◆ **EXERCISE PROMPT**
Lines from the one containing "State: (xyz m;" through the last line of the data below are to be returned exactly; leave out the rest.

◆ **SOURCE MATERIAL**
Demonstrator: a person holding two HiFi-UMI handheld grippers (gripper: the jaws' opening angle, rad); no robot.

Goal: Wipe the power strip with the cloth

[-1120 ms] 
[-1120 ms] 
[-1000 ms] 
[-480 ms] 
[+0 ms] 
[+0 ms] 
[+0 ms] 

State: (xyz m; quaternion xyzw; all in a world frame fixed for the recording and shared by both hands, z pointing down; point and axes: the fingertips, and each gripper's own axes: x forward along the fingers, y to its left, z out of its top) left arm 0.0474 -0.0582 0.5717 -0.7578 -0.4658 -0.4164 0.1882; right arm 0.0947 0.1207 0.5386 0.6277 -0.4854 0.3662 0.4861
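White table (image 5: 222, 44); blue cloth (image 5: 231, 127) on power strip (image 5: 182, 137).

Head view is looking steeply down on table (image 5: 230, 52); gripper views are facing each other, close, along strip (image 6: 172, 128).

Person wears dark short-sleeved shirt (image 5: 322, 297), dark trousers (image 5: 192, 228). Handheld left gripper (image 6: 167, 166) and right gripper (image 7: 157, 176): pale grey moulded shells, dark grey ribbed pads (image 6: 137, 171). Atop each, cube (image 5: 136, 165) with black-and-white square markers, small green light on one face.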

◆ **ANSWER BELOW**
State: (xyz m; quaternion xyzw; all in a world frame fixed for the recording and shared by both hands, z pointing down; point and axes: the fingertips, and each gripper's own axes: x forward along the fingers, y to its left, z out of its top) left arm 0.0474 -0.0582 0.5717 -0.7578 -0.4658 -0.4164 0.1882; right arm 0.0947 0.1207 0.5386 0.6277 -0.4854 0.3662 0.4861
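White table (image 5: 222, 44); blue cloth (image 5: 231, 127) on power strip (image 5: 182, 137).

Head view is looking steeply down on table (image 5: 230, 52); gripper views are facing each other, close, along strip (image 6: 172, 128).

Person wears dark short-sleeved shirt (image 5: 322, 297), dark trousers (image 5: 192, 228). Handheld left gripper (image 6: 167, 166) and right gripper (image 7: 157, 176): pale grey moulded shells, dark grey ribbed pads (image 6: 137, 171). Atop each, cube (image 5: 136, 165) with black-and-white square markers, small green light on one face.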

This output contains the complete answer.